Estimated total cost 1 year post-randomisation was slightly higher for the intervention group (mean $4934; 95% CI $4823 to $5045) compared to the control group ($4868; 95% CI $4680 to $5058), which was not significant with p = 0.524 (see eTable 2 for analysis result). The difference in total cost in the intervention group relative to the control group was $66 (95% CI $136 to $267) (see Table 2). Results were found to be consistent across a number of different statistical models. For the subgroup analyses (Fig. 2 and eTable 3), there were no significant differences in total cost between the intervention group and the control group for all five chronic conditions (i.e. heart failure, COPD, coronary artery disease, diabetes, or low back pain). However, the intervention group had significantly lower cost due to same-day admission (difference of $40; 95% CI $16 to $64; p = 0.001).
Table 2.
Outcomea | Adjusted results | Unadjusted results | |
---|---|---|---|
Zero-inflated model | Two-part model | ||
Total non-maternity cost per year1–10 | $66 (− $136 to $267) | $59 (− $130 to $238) | − $43 (− $368 to $282) |
Total overnight admission non-maternity cost per year1–10 | $11 (− $172 to $195) | $76 (− $90 to $232) | − $12 (− $301 to $277) |
Total same-day admission non-maternity cost per year1–10 | − $40 (− $64 to − $16) | − $53 (− $83 to − $24) | − $60 (− $105 to − $16) |
Rate of all admissions per 1000 person-yearsc, 1–9 | − 84 (− 137 to − 31) | − 95 (− 131 to − 60) | − 126 (− 210 to − 41) |
Rate of overnight admissions per 1000 person-years1–4, 6–9 | 7 (− 17 to 31) | 8 (− 9 to 23) | 1 (− 25 to 27) |
Rate of same-day admissions per 1000 person-yearsc, 1–8 | − 85 (− 129 to − 40) | − 98 (− 133 to − 65) | − 128 (− 205 to − 52) |
Length of hospital stay (day) per 1000 person-years1–9 | 51 (− 200 to 302) | 69 (− 71 to 201) | 11 (− 299 to 322) |
The analysis is adjusted for 1age group (4 categories), 2sex, 3state of residence, 4clinical hierarchy, 5batch, 6historical cost group (3 categories), 7historical number of admissions (3 categories), 8number of coexist selected diagnosed chronic conditions (3 categories), 9number of follow-up days from randomisation, and 10proportion of surgical treatment (applies to the analysis of cost data only). CAPICHe, Costs to Australian Private Insurance – Coaching Health trial. aAll outcomes were obtained in 1 year post-randomisation. Covariates adjusted in the models are noted for each outcome variable. cUsing negative binomial model
The rate of same-day admissions was also significantly lower for the intervention group (difference of 85 per 1000 person-years; 95% CI 40 to 129 per 1000 person-years; p < 0.001). Patients with diabetes in the intervention group had a lower cost for same-day admissions (intervention group, $464 versus control group, $550; p < 0.001) as a result of significantly fewer same-day admissions (rate per 1000 person-years, 612 versus 758; p = 0.007). The intervention group also had fewer admissions (all types) for patients with COPD (1531 versus 1882 per 1000 person-years; p = 0.010). Subgroup analyses by age group showed (marginal) significantly lower total health care costs ($3721 versus $4105; p = 0.063), lower same-day admission costs ($480 versus $602; p < 0.001) and fewer same-day admissions (661 versus 1029 per 1000 person-years; p < 0.001) for participants aged under 65 years (eTable 4). No clinical basis as to why health coaching may lead to a reduction in same-day admissions could be established through the analysis of the data.

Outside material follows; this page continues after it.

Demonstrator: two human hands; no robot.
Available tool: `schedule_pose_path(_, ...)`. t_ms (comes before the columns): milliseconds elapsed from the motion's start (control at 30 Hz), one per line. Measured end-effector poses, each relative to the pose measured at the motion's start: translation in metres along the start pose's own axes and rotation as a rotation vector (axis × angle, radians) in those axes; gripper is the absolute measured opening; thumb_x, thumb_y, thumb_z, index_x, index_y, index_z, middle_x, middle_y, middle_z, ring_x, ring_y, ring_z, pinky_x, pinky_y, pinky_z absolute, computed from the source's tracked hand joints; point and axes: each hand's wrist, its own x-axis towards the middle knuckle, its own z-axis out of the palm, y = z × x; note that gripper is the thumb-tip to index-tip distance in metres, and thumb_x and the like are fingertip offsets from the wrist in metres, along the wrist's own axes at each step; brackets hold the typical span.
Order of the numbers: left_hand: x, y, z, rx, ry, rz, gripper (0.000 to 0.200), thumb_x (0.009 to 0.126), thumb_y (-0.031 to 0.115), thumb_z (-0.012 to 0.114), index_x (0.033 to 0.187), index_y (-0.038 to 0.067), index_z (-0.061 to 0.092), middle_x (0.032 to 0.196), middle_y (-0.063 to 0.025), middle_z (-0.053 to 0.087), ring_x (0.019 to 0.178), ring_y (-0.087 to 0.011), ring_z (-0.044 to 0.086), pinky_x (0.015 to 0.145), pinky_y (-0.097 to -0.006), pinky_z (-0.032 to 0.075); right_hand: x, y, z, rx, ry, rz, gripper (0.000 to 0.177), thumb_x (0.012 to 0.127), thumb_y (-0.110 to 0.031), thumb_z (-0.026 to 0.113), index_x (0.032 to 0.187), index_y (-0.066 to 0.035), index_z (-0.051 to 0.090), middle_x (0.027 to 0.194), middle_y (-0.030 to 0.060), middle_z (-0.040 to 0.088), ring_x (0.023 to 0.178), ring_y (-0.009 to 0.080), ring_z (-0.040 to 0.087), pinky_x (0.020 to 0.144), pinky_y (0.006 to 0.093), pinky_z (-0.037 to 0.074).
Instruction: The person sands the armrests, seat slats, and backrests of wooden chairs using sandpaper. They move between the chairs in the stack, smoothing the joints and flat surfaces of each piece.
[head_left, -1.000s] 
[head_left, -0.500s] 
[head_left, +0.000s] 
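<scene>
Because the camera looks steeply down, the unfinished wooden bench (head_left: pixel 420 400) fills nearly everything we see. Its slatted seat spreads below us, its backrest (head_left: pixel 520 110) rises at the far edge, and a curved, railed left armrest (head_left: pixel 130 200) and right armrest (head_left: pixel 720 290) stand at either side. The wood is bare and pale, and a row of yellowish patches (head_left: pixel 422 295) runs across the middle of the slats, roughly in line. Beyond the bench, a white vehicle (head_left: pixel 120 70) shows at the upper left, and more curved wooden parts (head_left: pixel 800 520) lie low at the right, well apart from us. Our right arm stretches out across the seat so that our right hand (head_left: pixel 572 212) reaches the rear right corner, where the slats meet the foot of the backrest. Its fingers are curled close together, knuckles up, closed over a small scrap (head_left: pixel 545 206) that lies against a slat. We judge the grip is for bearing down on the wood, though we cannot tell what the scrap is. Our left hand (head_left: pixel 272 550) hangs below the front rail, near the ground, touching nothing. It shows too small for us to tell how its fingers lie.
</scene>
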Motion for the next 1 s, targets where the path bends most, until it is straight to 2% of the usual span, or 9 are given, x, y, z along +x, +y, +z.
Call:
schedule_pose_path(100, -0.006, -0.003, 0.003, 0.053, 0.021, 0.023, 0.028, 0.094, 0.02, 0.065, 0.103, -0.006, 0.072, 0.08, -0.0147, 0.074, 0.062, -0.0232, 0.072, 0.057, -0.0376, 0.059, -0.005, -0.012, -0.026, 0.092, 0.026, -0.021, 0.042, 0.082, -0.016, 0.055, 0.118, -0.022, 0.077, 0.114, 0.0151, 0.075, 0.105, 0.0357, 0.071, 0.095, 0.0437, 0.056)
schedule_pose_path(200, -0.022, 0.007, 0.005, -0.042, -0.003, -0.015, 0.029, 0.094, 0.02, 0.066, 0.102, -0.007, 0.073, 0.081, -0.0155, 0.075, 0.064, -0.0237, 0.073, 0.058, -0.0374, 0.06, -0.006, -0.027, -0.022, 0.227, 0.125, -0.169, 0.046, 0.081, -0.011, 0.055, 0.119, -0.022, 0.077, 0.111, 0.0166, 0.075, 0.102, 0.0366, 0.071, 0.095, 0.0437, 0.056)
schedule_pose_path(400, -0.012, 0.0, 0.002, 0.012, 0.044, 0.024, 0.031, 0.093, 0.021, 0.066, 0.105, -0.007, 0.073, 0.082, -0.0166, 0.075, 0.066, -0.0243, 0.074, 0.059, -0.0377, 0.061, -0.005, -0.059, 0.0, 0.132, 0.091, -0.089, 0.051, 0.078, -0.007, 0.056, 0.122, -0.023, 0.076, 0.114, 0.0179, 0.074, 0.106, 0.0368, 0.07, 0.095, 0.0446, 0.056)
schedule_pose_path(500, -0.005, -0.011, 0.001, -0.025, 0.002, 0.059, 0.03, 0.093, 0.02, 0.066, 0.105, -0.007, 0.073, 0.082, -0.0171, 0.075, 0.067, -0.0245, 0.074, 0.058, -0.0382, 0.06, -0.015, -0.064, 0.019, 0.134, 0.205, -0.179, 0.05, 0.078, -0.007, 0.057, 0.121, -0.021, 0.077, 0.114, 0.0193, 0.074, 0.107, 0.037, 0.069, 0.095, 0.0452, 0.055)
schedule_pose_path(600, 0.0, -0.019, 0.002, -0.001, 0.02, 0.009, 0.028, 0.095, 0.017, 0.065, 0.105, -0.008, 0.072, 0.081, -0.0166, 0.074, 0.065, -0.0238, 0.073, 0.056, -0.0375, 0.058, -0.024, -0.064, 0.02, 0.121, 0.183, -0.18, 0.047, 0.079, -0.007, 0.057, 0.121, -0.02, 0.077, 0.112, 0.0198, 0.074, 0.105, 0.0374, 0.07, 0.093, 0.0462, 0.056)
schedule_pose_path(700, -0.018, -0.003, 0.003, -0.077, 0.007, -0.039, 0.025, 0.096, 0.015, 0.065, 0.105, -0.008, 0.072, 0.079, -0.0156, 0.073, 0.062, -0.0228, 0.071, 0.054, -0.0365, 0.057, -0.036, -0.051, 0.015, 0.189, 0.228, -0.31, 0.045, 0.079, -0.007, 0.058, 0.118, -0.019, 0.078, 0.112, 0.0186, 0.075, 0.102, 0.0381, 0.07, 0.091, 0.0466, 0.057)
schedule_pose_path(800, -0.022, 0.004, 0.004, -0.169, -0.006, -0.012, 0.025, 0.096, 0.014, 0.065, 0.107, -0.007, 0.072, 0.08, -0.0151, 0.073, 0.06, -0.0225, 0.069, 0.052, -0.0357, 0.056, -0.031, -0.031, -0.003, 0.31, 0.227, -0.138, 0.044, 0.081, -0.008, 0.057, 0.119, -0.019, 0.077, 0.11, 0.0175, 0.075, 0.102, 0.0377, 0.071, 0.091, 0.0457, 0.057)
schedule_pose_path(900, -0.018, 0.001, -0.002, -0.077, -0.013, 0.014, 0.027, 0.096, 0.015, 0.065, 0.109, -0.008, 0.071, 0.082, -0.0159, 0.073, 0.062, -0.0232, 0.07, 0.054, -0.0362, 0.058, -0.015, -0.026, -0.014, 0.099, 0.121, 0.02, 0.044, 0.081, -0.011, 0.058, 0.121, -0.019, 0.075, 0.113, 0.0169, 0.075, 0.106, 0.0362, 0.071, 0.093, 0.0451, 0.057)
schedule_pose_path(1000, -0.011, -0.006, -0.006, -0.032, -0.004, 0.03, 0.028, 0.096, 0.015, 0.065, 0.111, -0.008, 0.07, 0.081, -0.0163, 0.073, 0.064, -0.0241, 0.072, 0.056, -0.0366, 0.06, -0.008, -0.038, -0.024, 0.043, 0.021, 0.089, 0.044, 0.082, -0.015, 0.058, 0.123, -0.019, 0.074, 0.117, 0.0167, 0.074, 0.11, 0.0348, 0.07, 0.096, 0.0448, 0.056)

Additional results of sensitivity analyses to compare the results between zero-inflated models and two-part models were provided in eTable 5, which indicated that the estimated means and adjusted rate ratios obtained by the two methods were generally comparable in sizes and directions.
Table 3 presents the costs and rates of same-day admissions with a formal admission process and outpatient admissions (without a formal admission process). The proportions of costs due to same-day admissions with a formal admission process were 92.4% and 91.4% for the intervention and control groups, respectively. The proportions of same-day admissions with a formal admission process were 65.6% and 65.7% for the intervention and control groups, respectively. For participants with diabetes, the proportions of same-day admissions with a diabetes procedure were 0.928% and 0.683% for the intervention and control groups, respectively.
Table 3.
Outcomea | CAPICHe intervention (n = 35,535) | Usual care control (n = 8883) |
---|---|---|
Total same-day admission non-maternity cost per year | ||
Due to same-day admissions | $426 (9) | $477 (23) |
Due to outpatient admissions | $35 (2) | $45 (7) |
Proportion (same-day) | 92.4% | 91.4% |
Rate of admissions per 1000 person-years | ||
Same-day admissions | 341 (11) | 426 (32) |
Outpatient admissions | 179 (10) | 223 (35) |
Proportion (same-day) | 65.6% | 65.7% |
Proportion of same-day admissions with a diabetes procedure (diabetes participants) | 0.928% (0.196%) | 0.683% (0.351%) |
aData are sample mean (standard error of mean)
DISCUSSION
Based on coaching 15,375 people, this is the largest controlled trial of health coaching to date. In this large intention-to-treat study, the intervention group had total healthcare costs that were $66 higher than the control group. This small, 1.3%, difference was not statistically significant. However, this figure does not include the cost of the intervention itself as this is commercial in confidence. Further, there were no significant differences in total cost between the intervention group and the control group for each of the five pre-specified chronic conditions investigated (i.e. heart failure, COPD, coronary artery disease, diabetes, or low back pain). However, the intervention group appeared to have lower cost due to same-day admissions (difference of $40 (7.9%); p = 0.001) and fewer same-day only admissions (difference of 84 per 1000 person-years (13.8%); p < 0.001). Predefined subgroup analyses indicated that for those participants with diabetes in the intervention group, total healthcare costs for same-day admissions were $86 lower (15.6%; p < 0.001), as a result of fewer same-day only admissions (difference of 146 per 1000 person-years (19.2%); p = 0.007). In addition, the intervention group had fewer admissions (all types) for COPD patients (difference of 351 per 1000 person-years (18.6%); p = 0.010). Upon further analysis, the reduction in same-day admissions could not be attributed to any particular type of admission. It is noted that adjustment can be made to protect against false discovery given the multiple hypothesis tests in subgroup analyses, for example, by controlling for the false discovery rate.14, 15 However, in view of the significance levels apart from occurrence by chance, the results would still be robust even with adjustment for multiple hypothesis tests.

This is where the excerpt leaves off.